Directions for this task — How many lines in the records below contain the word "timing"? Give only the number.

Saved entries:

((

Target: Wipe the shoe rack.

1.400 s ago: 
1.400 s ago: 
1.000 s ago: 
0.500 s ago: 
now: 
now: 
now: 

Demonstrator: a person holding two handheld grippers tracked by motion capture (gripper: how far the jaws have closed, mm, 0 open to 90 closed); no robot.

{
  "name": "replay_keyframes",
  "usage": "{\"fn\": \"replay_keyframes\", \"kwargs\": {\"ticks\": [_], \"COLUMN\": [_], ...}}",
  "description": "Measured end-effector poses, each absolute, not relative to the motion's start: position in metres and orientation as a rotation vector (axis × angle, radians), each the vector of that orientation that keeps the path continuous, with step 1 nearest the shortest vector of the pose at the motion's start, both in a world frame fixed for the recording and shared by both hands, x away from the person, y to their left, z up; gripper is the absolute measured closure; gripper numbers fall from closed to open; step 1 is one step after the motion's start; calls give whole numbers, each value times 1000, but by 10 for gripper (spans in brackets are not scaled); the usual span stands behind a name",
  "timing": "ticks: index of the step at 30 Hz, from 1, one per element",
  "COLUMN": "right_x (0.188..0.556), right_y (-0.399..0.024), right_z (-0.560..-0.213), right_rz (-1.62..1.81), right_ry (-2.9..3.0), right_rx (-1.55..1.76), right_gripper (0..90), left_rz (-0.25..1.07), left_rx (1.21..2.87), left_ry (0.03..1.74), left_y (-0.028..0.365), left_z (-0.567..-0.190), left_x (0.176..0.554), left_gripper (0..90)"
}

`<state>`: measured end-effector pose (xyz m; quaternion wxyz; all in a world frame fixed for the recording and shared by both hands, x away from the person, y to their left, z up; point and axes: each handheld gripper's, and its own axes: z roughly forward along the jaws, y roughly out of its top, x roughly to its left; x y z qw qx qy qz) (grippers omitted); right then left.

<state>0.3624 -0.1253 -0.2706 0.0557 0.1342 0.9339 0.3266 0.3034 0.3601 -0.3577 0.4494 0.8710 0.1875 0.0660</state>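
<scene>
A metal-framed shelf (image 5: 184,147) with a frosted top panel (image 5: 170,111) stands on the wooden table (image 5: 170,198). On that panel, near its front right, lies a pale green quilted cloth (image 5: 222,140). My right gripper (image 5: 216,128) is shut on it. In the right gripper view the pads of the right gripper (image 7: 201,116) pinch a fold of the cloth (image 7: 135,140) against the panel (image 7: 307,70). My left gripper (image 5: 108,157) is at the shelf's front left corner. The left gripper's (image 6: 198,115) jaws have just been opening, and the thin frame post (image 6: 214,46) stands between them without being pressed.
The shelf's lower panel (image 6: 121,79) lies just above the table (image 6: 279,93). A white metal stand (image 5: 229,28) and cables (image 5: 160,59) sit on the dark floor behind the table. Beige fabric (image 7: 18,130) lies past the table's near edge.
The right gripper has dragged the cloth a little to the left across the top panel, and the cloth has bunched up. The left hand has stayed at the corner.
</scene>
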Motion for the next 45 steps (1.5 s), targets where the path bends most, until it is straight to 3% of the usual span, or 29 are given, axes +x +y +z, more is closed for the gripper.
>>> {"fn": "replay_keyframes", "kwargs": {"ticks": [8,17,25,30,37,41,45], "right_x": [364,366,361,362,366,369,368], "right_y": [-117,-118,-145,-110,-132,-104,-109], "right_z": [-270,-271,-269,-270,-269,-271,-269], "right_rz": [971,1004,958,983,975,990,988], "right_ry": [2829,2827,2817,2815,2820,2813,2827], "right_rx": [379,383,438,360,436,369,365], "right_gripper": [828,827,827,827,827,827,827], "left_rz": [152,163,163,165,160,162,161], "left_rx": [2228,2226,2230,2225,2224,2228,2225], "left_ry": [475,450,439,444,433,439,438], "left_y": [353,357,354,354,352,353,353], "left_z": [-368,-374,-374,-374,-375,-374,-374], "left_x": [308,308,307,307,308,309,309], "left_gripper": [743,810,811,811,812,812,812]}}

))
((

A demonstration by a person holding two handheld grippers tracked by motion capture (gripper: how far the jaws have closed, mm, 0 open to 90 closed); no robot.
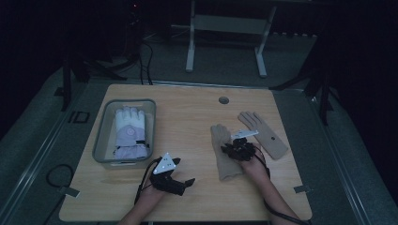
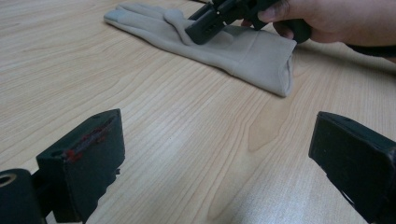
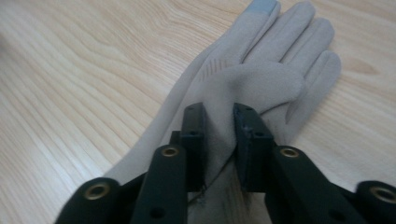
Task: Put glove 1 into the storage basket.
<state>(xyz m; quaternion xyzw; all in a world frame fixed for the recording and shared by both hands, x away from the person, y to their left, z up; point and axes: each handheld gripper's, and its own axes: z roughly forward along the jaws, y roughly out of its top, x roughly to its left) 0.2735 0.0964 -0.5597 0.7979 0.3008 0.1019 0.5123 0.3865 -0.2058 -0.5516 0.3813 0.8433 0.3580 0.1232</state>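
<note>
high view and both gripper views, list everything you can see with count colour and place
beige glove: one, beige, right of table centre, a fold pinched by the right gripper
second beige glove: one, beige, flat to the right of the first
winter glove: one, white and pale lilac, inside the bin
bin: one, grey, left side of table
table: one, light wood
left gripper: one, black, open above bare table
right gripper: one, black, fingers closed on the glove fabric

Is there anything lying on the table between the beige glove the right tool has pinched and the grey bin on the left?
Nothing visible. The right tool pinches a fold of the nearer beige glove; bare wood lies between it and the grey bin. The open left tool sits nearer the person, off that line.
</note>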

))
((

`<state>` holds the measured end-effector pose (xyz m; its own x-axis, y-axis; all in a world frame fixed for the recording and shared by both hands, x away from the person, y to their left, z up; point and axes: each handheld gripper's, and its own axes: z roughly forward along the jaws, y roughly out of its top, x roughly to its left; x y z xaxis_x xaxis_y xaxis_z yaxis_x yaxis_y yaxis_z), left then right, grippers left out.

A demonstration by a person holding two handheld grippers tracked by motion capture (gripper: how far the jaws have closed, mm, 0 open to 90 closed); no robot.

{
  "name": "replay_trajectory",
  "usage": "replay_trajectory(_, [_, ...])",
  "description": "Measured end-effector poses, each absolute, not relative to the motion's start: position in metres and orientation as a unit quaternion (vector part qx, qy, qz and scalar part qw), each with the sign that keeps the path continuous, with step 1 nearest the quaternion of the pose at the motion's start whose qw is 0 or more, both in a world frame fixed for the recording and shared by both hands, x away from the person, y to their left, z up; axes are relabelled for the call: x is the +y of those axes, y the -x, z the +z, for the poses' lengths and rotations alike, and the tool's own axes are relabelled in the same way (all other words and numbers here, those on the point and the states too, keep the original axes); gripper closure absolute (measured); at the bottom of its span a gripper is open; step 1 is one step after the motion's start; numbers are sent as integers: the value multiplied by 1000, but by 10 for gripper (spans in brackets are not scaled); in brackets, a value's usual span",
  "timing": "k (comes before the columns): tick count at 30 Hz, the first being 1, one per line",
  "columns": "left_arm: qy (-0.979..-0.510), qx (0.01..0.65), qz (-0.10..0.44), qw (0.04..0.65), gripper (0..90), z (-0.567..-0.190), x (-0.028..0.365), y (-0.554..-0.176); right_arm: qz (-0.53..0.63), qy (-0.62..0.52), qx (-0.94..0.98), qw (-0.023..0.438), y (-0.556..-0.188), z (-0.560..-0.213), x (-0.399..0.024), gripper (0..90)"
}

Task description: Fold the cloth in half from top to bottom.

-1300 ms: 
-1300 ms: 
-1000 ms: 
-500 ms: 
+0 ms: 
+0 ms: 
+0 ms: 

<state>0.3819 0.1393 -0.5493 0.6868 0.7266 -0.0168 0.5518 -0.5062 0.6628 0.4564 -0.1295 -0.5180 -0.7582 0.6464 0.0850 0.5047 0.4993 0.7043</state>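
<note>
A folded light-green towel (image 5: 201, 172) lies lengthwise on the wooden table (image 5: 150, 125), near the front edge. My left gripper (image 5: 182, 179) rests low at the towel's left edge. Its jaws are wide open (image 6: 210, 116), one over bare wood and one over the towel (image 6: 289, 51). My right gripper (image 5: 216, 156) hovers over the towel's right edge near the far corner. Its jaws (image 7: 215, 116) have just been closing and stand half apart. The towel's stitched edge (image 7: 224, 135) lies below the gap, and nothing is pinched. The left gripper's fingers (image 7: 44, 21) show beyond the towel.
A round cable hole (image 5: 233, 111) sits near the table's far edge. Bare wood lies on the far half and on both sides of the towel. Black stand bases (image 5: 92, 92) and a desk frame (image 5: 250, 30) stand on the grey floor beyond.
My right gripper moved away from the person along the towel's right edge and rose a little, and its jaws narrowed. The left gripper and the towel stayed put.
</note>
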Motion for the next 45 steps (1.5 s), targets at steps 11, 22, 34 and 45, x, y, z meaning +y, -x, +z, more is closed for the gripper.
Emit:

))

Output — 2